For instance, the SEC proclaims that most cryptocurrencies shall be considered as securities even when there is no explicit law stating that digital coins shall be under such category. They even implement harsh penalties to startups that are involved in initial coin offerings and other blockchain businesses that fail to register with them. The unclear and unfair treatment of the US SEC on ICOs and cryptocurrencies in general have led David Forman, chief legal officer of Fidelity Investments to assert, “If the rules are unclear, unwritten, or unknown it’s not appropriate to punish people for making the wrong guess.”
We all know that cryptocurrency is a technological product of the present era. We no longer have the same financial landscape today as how it had been more than seventy years ago when the securities law had been passed. It would truly be devastating to apply a decades-old policy to something that has only been developed recently.
Because of the chaotic regulation landscape of the US on the industry, crypto investors and blockchain innovators have asked the Congress to rush on creating an acceptable regulatory framework that would allow for the growth of the blockchain and cryptocurrency industry in the country.
As Joyce Lai, a lawyer to the Consensys blockchain software technology company affirms, “The competition around the world is real. But there’s still time and opportunity for the US to be a leader here.” Indeed, we have heard considerable blockchain developments in countries such as Denmark, Sweden, and Japan. Even China, a country that bans any kind of transaction in cryptocurrencies, is taking progressive steps toward the use of blockchain technology for economic growth and governmental operations.
Up to now, there is not a single law in the US that appropriately responds to the blockchain and crypto industry needs. Despite the promising benefits of blockchain to a lot of aspects in the economy and society, there are still some dominant figures who resist the continuation and progress of blockchain in the country. A lot of businesses such as Kraken have also been forcibly moved out of the New York State because of the state’s restrictive implementation of the BitLicense policy.
According to Jesse Powell, a key leader of the crypto exchange site Kraken, most US crypto and blockchain companies are now nearly left out by businesses based on other jurisdictions. This primarily stems from the unclear policies concerning the industry and the crackdown of different departments on transactions involving crypto. Even the growth of the investing populace is stifled because they are unable to significantly invest on global blockchain companies.
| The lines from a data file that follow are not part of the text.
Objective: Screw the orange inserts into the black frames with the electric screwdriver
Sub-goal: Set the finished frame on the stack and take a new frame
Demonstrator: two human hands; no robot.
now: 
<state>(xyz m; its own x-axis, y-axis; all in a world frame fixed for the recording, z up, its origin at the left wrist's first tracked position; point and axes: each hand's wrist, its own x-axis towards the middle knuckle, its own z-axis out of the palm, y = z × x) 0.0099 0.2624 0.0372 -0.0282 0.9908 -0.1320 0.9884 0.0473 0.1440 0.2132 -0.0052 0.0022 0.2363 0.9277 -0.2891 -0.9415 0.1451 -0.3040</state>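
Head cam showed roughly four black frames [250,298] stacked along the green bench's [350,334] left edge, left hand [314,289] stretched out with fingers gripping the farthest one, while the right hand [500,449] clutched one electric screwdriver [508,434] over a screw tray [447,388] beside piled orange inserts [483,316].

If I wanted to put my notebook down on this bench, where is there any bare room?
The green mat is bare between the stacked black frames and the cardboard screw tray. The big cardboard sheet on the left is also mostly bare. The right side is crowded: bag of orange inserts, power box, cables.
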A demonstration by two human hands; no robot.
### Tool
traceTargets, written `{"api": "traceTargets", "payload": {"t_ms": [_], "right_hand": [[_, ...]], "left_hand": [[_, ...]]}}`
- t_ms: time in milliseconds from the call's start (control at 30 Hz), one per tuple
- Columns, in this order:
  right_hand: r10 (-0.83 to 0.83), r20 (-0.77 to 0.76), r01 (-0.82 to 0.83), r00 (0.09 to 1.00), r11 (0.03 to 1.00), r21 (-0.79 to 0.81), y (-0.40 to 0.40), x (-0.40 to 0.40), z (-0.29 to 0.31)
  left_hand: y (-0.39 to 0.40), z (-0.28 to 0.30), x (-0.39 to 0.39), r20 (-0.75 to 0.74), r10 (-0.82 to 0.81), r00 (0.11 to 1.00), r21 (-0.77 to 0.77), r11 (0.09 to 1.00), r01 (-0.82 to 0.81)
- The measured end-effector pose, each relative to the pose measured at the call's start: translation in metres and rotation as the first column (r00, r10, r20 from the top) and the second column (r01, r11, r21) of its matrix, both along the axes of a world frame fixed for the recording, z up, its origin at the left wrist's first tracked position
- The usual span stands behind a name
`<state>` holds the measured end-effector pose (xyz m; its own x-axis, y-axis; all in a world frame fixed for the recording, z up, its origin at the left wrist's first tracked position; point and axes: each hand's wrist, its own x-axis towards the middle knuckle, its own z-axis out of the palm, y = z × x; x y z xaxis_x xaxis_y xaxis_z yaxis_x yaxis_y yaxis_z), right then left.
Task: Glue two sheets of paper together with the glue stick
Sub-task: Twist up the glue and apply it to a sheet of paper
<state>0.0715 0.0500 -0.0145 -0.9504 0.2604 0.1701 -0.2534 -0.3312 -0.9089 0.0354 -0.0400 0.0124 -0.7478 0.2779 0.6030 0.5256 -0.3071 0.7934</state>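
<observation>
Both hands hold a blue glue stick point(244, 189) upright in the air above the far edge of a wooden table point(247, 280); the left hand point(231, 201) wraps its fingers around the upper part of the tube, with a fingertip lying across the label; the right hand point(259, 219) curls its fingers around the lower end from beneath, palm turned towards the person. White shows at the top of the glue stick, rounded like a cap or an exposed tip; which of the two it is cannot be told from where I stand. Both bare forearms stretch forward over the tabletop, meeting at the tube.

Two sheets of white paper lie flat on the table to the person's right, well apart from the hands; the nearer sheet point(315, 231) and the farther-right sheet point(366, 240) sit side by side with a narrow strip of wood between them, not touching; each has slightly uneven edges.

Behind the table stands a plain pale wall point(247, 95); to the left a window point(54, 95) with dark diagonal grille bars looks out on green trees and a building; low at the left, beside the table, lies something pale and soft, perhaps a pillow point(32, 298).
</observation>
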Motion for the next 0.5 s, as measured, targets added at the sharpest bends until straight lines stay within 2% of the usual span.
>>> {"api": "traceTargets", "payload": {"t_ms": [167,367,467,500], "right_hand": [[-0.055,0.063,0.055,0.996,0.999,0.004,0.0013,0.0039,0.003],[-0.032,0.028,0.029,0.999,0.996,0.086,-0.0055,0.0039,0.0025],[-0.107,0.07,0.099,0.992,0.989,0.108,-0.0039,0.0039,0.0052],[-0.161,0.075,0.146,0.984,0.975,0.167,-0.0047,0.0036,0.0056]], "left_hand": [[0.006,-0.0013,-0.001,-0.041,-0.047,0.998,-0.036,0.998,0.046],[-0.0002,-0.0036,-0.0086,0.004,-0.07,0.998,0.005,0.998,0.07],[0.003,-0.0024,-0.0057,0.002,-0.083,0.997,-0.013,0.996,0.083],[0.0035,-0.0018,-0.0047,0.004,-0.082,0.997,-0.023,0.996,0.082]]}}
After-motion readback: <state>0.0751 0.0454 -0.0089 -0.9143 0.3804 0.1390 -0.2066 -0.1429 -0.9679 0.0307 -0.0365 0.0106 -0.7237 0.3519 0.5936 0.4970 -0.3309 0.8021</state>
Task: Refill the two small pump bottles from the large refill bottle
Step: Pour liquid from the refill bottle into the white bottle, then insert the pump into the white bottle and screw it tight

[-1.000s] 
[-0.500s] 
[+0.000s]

Can the US still recover from the global exodus of blockchain innovators out of the country? Can Lai be correct in asserting that there is still time for the US to be a leader in the crypto world?One thing is categorically true – there has to be an environment of certainty in order to promote the growth and sustainability of any kind of business. Surely, the United States of America shall not be left out by such a revolutionary technology that can positively change the financial industry and improve the lives of everyone. Can we depend on our legislators to protect the interest of the great majority? We will see in the coming days.